**EXERCISE REQUIREMENTS**
Each line from the one holding "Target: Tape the" to the end of the listing below must be given again exactly as it appears.
■ ■ ■ ■ ■ ■ ■
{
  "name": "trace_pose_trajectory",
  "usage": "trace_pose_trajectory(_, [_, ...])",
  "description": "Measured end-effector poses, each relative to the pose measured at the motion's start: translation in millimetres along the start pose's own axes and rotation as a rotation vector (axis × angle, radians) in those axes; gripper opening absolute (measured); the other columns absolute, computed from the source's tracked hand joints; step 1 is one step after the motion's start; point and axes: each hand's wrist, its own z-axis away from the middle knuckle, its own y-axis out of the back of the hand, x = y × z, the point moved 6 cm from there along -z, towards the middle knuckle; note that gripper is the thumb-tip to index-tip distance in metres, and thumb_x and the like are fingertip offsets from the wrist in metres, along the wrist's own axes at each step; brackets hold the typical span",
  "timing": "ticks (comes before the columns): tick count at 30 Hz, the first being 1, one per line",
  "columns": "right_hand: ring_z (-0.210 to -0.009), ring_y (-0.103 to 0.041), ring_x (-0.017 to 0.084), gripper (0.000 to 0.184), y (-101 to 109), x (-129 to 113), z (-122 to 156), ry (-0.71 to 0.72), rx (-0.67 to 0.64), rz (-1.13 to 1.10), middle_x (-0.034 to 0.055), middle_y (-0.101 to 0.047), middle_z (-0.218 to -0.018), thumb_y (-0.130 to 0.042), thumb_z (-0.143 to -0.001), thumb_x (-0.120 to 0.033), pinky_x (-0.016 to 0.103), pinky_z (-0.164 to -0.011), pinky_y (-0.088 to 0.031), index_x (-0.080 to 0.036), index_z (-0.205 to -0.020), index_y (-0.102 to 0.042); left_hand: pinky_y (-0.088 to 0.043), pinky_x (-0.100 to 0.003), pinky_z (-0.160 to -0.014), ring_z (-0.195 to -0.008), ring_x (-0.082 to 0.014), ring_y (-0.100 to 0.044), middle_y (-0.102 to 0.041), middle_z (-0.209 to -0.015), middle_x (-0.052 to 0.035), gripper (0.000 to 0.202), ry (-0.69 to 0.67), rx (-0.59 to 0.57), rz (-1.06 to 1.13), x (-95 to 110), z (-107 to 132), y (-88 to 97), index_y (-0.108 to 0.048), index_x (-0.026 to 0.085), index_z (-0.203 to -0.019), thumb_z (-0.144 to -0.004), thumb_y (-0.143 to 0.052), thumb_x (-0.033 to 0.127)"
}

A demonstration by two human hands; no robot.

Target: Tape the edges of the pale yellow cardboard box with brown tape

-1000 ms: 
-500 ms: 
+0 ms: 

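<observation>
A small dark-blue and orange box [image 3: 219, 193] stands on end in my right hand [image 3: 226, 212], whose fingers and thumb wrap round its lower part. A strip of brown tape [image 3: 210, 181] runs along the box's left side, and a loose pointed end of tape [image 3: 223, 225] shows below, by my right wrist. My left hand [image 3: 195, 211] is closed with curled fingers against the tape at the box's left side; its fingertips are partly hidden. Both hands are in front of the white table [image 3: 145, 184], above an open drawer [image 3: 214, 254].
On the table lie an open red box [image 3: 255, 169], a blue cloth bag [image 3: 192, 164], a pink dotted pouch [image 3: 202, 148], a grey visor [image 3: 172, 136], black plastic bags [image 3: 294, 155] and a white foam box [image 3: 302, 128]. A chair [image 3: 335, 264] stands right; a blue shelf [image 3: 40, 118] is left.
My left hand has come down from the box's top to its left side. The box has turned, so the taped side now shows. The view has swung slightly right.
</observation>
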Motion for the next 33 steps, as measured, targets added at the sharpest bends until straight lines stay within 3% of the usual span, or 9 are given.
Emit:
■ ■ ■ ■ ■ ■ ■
**FINAL ANSWER**
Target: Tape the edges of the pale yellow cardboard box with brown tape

-1000 ms: 
-500 ms: 
+0 ms: 

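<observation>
A small dark-blue and orange box [image 3: 219, 193] stands on end in my right hand [image 3: 226, 212], whose fingers and thumb wrap round its lower part. A strip of brown tape [image 3: 210, 181] runs along the box's left side, and a loose pointed end of tape [image 3: 223, 225] shows below, by my right wrist. My left hand [image 3: 195, 211] is closed with curled fingers against the tape at the box's left side; its fingertips are partly hidden. Both hands are in front of the white table [image 3: 145, 184], above an open drawer [image 3: 214, 254].
On the table lie an open red box [image 3: 255, 169], a blue cloth bag [image 3: 192, 164], a pink dotted pouch [image 3: 202, 148], a grey visor [image 3: 172, 136], black plastic bags [image 3: 294, 155] and a white foam box [image 3: 302, 128]. A chair [image 3: 335, 264] stands right; a blue shelf [image 3: 40, 118] is left.
My left hand has come down from the box's top to its left side. The box has turned, so the taped side now shows. The view has swung slightly right.
</observation>
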Motion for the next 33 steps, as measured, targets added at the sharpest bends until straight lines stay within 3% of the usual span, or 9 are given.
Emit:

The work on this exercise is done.